- TASK ITEM
Identify every line in the records below that contains the word "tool", and copy each of those lines.

- LISTED RECORDS
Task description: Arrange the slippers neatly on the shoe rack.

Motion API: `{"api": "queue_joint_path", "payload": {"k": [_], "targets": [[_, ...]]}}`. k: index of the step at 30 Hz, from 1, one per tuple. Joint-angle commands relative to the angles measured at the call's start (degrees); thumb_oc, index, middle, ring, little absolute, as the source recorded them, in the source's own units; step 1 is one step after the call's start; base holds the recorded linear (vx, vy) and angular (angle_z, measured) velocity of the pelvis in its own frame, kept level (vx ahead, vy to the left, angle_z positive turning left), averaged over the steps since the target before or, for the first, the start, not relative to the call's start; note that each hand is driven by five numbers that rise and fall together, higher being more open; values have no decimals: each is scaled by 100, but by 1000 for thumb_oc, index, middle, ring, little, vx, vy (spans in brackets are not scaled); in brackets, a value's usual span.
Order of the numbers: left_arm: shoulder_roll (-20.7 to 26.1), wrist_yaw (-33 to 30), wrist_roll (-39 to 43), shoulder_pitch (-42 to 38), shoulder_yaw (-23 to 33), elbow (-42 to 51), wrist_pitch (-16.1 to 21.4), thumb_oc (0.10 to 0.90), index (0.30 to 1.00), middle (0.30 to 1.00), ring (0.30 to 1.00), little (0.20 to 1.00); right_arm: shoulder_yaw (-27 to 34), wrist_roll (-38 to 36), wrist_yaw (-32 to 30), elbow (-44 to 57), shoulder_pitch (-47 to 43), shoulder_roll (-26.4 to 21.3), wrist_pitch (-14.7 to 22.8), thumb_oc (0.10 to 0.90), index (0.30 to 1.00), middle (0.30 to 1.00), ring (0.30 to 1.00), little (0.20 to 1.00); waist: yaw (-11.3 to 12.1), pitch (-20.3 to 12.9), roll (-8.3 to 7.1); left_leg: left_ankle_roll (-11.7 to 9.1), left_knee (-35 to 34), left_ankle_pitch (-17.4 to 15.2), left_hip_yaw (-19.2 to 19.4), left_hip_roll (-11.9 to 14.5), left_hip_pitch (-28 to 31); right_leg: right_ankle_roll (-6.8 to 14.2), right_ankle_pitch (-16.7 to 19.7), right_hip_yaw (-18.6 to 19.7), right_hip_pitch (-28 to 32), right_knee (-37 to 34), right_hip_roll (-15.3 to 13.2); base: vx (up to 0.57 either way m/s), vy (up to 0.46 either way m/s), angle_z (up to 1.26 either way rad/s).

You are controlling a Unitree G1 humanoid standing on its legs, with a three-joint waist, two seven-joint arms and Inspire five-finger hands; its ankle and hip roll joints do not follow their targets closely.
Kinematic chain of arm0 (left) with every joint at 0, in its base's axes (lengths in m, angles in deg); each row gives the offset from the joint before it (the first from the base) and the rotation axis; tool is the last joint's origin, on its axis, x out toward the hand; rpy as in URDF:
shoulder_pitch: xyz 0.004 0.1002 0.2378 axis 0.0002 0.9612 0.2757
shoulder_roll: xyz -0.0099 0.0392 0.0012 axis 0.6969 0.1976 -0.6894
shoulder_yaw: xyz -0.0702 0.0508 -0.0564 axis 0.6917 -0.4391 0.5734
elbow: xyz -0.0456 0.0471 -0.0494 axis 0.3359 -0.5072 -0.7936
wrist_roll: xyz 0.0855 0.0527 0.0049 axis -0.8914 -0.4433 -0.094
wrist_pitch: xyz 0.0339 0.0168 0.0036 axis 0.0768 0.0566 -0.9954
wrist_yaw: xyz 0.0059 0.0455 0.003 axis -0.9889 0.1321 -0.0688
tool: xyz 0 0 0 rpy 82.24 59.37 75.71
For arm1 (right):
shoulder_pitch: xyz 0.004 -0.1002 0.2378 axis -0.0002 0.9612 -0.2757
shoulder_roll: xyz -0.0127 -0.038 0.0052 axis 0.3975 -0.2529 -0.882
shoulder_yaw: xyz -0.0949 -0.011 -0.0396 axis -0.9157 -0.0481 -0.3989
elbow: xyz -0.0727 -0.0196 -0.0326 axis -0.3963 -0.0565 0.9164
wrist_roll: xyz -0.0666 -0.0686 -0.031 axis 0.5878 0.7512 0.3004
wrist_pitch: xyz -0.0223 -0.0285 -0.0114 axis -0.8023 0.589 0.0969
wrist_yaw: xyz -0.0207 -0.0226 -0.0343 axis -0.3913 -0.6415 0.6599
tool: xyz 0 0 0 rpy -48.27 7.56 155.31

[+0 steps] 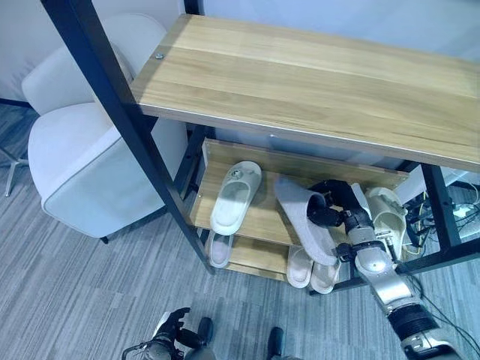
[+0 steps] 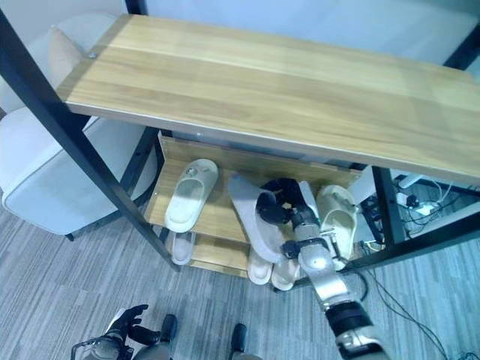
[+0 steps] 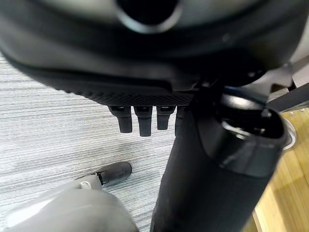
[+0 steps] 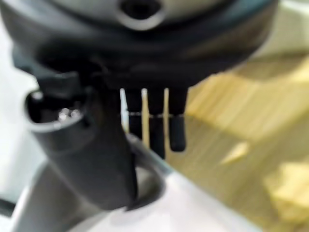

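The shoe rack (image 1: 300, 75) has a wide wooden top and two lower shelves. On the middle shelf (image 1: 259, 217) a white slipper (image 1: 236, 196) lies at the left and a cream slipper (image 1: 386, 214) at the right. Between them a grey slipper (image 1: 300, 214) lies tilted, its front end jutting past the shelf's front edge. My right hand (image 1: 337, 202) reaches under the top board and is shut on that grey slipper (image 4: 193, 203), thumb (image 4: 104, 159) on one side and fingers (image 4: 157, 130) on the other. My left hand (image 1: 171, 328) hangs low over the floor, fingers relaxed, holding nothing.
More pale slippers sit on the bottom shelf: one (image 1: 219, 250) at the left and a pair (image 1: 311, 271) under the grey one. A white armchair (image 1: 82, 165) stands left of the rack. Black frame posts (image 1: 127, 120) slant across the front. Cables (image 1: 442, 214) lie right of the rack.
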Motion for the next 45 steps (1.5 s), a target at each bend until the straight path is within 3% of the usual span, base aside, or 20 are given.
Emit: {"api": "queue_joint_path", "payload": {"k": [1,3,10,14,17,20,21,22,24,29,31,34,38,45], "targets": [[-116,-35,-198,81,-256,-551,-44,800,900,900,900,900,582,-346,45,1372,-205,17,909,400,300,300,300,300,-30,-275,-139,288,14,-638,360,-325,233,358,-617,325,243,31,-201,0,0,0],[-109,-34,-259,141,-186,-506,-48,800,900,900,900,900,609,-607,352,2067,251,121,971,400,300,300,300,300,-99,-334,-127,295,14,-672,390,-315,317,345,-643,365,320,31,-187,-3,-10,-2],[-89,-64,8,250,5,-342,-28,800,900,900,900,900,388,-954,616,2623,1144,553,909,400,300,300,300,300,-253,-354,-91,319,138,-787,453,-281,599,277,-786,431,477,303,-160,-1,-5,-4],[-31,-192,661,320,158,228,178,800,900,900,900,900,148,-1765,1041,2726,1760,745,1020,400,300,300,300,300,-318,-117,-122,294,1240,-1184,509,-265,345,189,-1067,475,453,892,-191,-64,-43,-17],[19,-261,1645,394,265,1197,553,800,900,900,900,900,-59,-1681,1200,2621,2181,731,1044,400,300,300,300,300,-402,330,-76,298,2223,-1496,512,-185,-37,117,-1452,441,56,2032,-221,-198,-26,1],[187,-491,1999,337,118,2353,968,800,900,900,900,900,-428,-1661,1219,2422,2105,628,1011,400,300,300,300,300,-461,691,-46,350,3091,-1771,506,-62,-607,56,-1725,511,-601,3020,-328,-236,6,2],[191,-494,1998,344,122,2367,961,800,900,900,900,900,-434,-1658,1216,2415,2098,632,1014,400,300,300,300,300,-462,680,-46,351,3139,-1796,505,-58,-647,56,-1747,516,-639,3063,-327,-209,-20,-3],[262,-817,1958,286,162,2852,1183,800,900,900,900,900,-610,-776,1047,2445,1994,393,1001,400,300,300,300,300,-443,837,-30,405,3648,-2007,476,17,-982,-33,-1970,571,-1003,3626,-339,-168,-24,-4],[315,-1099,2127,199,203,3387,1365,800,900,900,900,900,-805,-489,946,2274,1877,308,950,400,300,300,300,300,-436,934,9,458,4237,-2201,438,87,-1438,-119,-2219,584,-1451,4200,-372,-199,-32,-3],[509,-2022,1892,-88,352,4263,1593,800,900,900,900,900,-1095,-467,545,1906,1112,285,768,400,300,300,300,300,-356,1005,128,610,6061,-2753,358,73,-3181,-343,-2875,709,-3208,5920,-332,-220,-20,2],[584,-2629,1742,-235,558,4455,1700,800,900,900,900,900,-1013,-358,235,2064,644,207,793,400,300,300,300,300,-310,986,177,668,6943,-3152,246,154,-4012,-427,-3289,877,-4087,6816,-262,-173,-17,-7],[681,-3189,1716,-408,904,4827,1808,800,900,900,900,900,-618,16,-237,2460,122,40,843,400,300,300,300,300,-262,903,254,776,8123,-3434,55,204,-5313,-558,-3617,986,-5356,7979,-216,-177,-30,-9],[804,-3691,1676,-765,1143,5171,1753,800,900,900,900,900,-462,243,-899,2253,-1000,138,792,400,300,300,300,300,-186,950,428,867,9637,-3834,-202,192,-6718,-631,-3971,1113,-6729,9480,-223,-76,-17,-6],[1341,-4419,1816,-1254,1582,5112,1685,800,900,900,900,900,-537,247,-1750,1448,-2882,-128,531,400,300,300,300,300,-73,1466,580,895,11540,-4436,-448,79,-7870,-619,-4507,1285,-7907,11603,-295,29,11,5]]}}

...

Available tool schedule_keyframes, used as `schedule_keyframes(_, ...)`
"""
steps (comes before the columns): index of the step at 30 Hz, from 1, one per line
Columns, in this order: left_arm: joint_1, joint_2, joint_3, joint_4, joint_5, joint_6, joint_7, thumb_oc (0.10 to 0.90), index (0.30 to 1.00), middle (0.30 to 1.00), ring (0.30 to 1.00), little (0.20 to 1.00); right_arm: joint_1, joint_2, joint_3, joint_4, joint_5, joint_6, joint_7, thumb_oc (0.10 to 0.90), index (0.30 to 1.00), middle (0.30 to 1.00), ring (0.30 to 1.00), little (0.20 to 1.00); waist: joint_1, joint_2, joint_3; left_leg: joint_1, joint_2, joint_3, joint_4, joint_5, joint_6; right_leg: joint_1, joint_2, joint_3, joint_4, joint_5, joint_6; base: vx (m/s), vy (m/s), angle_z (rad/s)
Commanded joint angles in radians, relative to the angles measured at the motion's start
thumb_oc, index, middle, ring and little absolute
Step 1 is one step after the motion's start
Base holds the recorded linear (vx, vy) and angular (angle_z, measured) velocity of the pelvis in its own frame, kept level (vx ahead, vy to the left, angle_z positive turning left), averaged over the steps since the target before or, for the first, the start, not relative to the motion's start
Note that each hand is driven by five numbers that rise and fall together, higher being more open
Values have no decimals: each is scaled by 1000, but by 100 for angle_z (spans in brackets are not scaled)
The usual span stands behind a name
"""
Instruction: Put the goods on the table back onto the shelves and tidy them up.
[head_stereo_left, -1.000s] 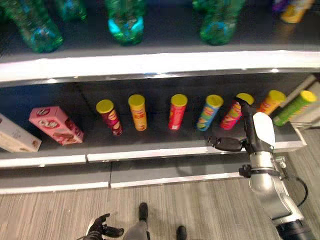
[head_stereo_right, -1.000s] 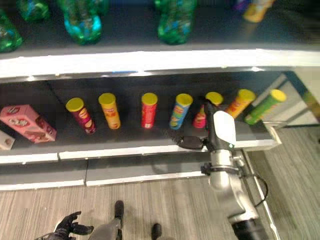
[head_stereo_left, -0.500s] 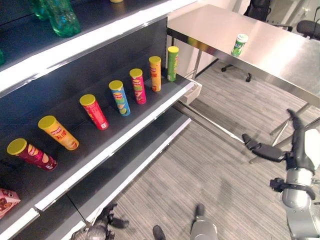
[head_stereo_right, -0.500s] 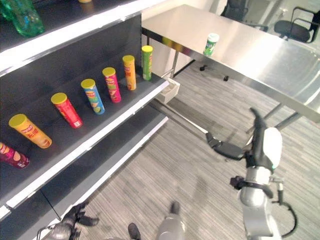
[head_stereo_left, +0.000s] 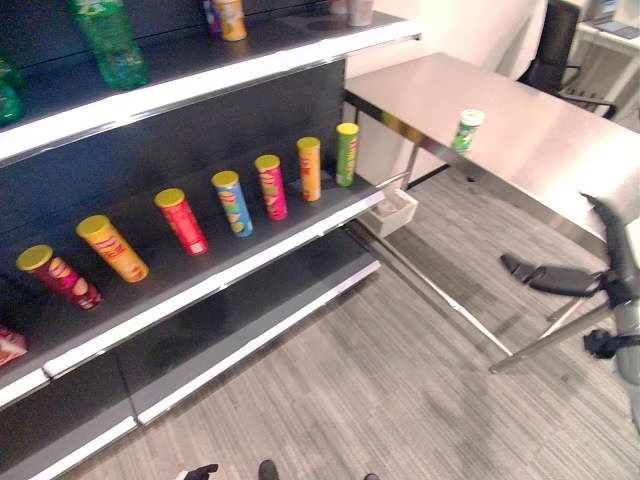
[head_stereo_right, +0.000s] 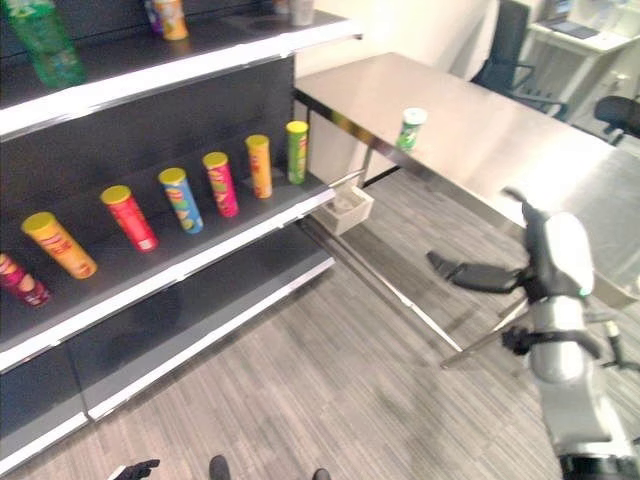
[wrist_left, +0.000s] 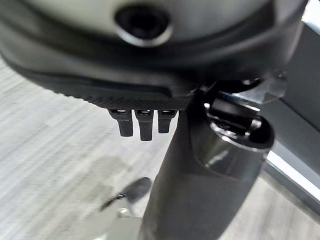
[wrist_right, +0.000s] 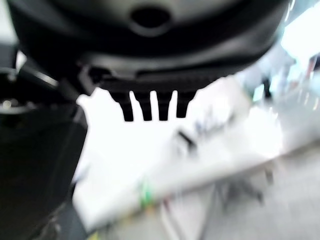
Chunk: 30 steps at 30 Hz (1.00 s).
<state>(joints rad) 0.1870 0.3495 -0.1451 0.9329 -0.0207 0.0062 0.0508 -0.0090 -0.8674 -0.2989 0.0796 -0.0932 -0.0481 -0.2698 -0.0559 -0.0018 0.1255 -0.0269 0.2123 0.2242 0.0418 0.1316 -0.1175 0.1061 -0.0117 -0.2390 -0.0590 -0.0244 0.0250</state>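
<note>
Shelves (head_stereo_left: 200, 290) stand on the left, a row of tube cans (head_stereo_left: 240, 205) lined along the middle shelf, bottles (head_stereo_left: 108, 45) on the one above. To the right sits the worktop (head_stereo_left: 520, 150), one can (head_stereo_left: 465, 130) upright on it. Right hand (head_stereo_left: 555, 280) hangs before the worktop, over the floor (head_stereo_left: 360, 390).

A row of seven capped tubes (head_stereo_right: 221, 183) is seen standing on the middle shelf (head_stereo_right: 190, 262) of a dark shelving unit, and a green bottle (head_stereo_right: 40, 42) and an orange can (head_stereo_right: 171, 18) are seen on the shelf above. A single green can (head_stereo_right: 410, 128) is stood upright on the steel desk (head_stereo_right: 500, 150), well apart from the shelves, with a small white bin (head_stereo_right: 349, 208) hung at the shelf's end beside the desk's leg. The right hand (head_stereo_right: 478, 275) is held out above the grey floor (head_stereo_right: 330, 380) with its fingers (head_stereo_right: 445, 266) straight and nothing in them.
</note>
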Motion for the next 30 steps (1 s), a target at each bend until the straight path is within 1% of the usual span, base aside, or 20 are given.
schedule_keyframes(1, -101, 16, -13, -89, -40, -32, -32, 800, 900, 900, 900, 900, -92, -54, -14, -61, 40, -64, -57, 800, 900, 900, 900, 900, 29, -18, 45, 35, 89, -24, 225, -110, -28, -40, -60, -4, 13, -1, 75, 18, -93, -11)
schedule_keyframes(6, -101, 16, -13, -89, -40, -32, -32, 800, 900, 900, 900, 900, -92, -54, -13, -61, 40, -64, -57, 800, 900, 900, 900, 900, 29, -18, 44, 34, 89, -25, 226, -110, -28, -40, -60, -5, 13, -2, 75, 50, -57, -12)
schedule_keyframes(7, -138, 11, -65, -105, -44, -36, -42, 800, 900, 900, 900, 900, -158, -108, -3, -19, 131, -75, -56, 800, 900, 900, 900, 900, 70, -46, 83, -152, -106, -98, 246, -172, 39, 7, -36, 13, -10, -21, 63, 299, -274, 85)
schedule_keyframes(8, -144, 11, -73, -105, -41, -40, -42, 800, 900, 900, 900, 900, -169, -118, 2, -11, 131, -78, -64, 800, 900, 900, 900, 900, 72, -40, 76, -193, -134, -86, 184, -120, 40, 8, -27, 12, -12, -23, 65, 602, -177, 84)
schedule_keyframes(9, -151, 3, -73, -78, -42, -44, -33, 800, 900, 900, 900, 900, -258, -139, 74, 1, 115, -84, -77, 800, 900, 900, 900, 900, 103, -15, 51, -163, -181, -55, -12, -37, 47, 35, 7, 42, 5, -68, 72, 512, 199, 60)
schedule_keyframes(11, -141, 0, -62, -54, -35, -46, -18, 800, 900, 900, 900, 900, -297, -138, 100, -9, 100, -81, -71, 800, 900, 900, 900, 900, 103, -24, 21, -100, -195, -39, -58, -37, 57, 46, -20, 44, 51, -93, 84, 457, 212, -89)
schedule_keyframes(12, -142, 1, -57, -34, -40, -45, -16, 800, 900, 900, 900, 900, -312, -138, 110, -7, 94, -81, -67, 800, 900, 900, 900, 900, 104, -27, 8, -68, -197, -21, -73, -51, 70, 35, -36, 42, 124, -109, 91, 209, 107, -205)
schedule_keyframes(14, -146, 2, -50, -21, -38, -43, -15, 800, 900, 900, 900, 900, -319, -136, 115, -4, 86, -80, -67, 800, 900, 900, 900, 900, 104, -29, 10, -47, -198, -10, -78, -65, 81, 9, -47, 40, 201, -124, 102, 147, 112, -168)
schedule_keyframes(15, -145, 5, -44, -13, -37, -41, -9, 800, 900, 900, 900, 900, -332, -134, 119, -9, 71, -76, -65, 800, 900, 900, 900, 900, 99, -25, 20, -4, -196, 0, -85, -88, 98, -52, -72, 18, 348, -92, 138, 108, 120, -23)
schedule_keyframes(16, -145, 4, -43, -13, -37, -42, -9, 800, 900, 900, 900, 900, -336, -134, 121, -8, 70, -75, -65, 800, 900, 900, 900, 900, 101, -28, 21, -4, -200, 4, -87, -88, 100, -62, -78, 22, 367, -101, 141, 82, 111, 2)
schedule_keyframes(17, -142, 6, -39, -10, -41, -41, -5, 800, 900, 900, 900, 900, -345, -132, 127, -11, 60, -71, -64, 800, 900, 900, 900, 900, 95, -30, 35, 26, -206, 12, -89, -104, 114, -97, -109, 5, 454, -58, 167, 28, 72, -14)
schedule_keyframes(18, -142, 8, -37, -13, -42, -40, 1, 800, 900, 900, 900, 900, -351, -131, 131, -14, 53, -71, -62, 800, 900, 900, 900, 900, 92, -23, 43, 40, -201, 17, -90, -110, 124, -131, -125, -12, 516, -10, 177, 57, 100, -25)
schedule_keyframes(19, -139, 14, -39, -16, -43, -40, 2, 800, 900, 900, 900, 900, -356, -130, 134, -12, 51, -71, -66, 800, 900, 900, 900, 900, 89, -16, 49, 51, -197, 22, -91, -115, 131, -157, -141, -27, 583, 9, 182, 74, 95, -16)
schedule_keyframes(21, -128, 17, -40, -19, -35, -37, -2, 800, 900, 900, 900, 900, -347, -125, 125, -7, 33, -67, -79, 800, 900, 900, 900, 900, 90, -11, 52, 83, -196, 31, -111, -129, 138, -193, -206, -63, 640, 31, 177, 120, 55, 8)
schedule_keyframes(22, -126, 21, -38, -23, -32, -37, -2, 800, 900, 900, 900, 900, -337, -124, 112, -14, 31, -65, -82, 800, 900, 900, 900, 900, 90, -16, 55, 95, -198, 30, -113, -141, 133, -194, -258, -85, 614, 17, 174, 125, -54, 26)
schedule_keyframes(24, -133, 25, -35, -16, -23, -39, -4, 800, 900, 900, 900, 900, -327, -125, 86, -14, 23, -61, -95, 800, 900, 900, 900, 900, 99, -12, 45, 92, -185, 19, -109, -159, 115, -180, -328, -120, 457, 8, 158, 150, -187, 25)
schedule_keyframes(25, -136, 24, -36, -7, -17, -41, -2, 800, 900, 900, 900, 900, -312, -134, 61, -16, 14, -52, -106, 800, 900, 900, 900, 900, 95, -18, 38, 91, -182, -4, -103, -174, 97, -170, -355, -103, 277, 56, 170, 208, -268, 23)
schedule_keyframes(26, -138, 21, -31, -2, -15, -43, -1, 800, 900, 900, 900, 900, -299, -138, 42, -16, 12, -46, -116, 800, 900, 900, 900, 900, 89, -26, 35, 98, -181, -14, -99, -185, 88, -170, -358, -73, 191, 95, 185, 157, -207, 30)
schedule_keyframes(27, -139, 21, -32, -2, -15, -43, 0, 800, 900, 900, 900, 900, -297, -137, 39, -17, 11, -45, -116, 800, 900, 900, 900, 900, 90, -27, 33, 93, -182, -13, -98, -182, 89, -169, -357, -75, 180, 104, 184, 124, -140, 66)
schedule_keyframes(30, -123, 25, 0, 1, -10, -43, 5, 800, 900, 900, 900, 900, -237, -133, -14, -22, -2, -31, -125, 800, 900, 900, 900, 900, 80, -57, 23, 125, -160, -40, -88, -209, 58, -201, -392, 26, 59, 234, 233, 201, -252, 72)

- WRITTEN RESPONSE
Kinematic chain of arm0 (left) with every joint at 0, in its base's axes (lengths in m, angles in deg); each row gives the offset from the joint before it (the first from the base) and the rotation axis; tool is the last joint's origin, on its axis, x out toward the hand; rpy as in URDF:
tool: xyz 0 0 0 rpy 82.24 59.37 75.71
tool: xyz 0 0 0 rpy -48.27 7.56 155.31
Available tool schedule_keyframes, used as `schedule_keyframes(_, ...)`

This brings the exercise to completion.